Computational tool for large-scale GPIomic analysis

Clemente Aguilar-Bonavides, Felipe G. Lopes, Ming Ying Leung, Ernesto S. Nakayasu, Igor C. Almeida

Research output: Chapter in Book/Report/Conference proceedingConference contribution

Abstract

Glycosylphosphatidylinositol (GPI) anchored proteins are involved in many biological processes and are of medical importance.
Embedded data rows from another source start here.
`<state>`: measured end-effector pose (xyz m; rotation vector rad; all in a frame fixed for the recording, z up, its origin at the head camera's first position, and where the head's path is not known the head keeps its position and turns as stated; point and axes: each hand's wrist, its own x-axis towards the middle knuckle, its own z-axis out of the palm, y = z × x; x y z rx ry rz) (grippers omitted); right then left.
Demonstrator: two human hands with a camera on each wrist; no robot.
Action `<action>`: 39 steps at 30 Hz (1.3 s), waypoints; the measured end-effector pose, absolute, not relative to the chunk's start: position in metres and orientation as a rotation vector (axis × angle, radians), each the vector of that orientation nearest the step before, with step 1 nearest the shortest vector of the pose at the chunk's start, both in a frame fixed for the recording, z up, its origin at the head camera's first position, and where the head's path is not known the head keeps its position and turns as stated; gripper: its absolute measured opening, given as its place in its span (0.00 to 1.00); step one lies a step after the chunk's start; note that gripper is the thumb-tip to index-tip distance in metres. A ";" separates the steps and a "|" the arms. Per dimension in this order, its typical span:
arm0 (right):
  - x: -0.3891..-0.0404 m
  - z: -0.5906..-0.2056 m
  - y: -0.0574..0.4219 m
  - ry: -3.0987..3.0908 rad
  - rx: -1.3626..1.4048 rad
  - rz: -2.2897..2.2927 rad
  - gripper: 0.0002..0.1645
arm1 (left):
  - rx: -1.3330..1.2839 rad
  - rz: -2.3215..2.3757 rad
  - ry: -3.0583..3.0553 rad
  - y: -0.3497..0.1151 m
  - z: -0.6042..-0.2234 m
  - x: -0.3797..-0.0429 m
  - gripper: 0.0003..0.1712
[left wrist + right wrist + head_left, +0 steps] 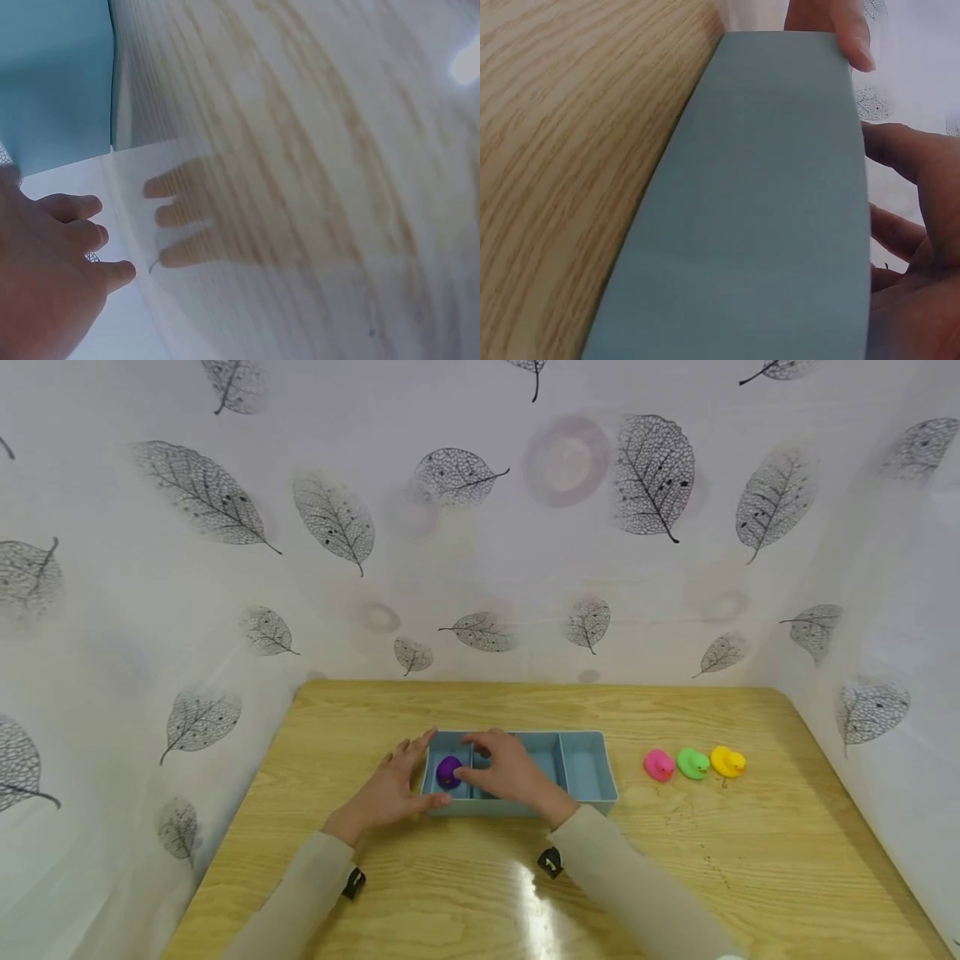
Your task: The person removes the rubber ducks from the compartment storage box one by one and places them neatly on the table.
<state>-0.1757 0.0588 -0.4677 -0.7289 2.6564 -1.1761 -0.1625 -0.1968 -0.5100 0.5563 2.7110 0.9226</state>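
A light-blue divided box (588, 764) lies lengthwise on the table, and a purple toy duck (447, 773) sits in its leftmost compartment. My left hand (386, 789) spans that end with fingers spread, thumb at the front rim and fingertips near the back corner. Over the neighbouring compartment, my right hand (513, 768) is bent with thumb and forefinger apart; its thumb tip overlaps the duck's edge, and whether they touch I cannot tell. The right wrist view shows the box's outer wall (765, 187) beside the right hand (930, 225), with the duck hidden.
Right of the box, a pink duck (659, 765), a green duck (693, 764) and a yellow duck (727, 762) stand in a row on the wooden table (420, 893). A leaf-patterned white sheet (510, 552) hangs behind and along both sides.
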 end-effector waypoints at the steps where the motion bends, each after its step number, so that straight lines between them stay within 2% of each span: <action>1: -0.176 -0.468 0.058 2.662 -0.718 -1.159 0.33 | 0.556 0.923 2.709 -0.196 -0.510 -0.162 0.63; 14: -0.173 -0.476 0.044 2.756 -0.633 -1.055 0.33 | 0.544 0.933 2.712 -0.195 -0.513 -0.161 0.63; 19: -0.173 -0.477 0.042 2.809 -0.638 -1.107 0.27 | 0.555 0.936 2.722 -0.195 -0.515 -0.162 0.63; 23: -0.175 -0.477 0.042 2.803 -0.749 -1.153 0.24 | 0.551 0.935 2.732 -0.196 -0.516 -0.162 0.63; 29: -0.180 -0.483 0.039 2.775 -0.892 -0.960 0.27 | 0.557 0.945 2.723 -0.197 -0.515 -0.161 0.62; 39: -0.186 -0.480 0.032 2.723 -0.844 -0.809 0.35 | 0.544 0.953 2.716 -0.198 -0.516 -0.161 0.63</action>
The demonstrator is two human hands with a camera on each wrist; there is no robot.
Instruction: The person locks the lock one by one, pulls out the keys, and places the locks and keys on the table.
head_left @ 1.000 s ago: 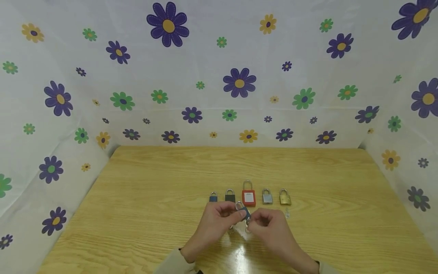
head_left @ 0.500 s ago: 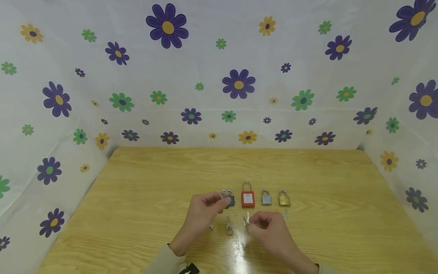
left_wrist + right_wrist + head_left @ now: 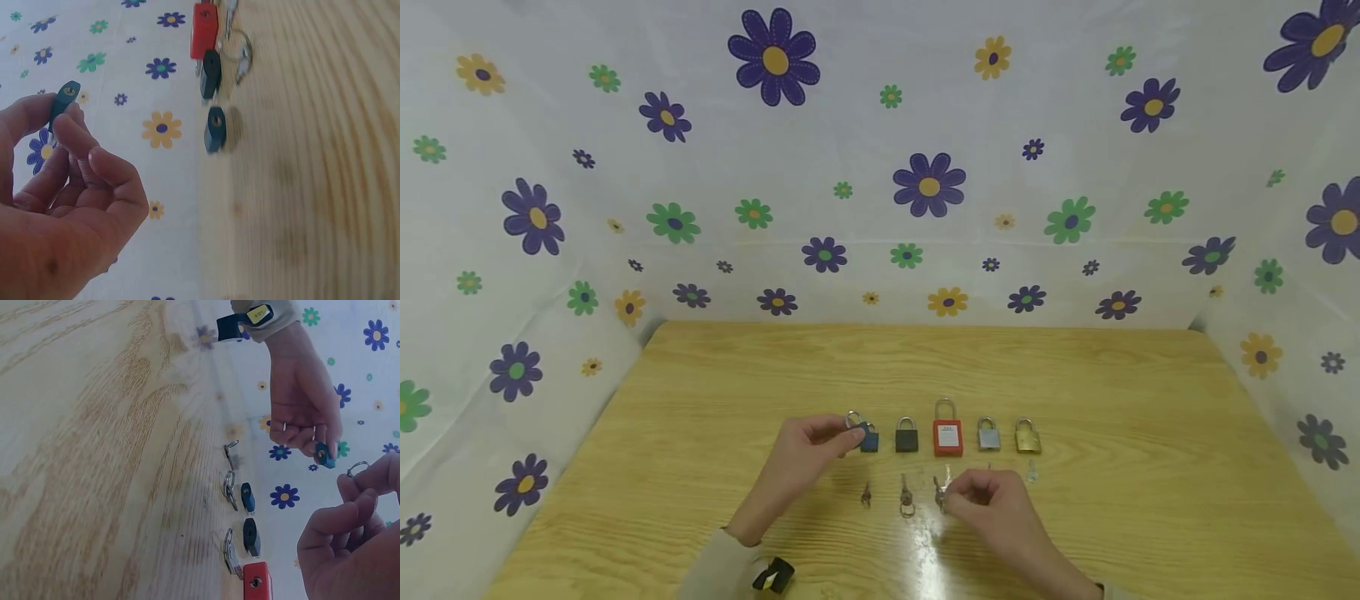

The identification and analysis of the entire collection of free and protein linked GPIs within an organism (i.e., GPIomics) requires highly sensitive instruments. At present, liquid chromatography-tandem mass spectrometry (LC-MS/MS or MSn) is the most efficient laboratory technique for these tasks. As a typical LC-MS/MS experiment produces hundreds of thousands of spectra, the data analysis creates a major bottleneck in high-throughput GPIomic projects. Yet, no computational tool for characterizing the chemical structures of GPI is available to date. We propose a library-search algorithm to identify GPIs by matching fragment peaks in the spectra with molecular masses derived from a collection of theoretical GPI structures constructed based on properties of all currently known GPIs. The algorithm involves matching the mass-to-charge (m/z) ratio of the parent ions and fragments obtained from the observed spectra to those of the theoretical structures in the library. A theoretically possible GPI structure is assessed by a scoring scheme that incorporates its fitness values for individual observed spectra as well as its frequency of being considered as a good fit. The algorithm has been tested on a set of experimentally confirmed GPIs for the parasite Trypanosoma cruzi. The final list of 4686 predicted GPI candidates contains 76 out of the 78 known structures in the test set. Over 70% of the known structures have fitness values among the top 647. This computational tool is expected to quicken the discovery and characterization of GPI molecules, increasing the number of experimentally confirmed GPI structures. This will, in turn, help us further develop the algorithm to reduce the number of false positives.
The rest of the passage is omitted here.